▶ WHAT YOU HAVE TO DO:
What you return should be each line of the data containing the string "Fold".

▶ DATA EXCERPT:
• • • •

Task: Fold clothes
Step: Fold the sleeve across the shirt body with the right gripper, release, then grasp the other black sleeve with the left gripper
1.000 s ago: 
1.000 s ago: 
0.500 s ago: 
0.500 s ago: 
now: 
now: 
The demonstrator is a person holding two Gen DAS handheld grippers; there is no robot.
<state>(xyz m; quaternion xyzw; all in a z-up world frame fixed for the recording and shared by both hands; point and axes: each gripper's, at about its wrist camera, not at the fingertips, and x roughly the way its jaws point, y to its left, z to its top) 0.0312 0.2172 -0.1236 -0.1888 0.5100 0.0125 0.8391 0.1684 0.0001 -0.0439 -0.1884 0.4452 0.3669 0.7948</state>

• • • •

▶ RESULT FOR THIS EXERCISE:
Task: Fold clothes
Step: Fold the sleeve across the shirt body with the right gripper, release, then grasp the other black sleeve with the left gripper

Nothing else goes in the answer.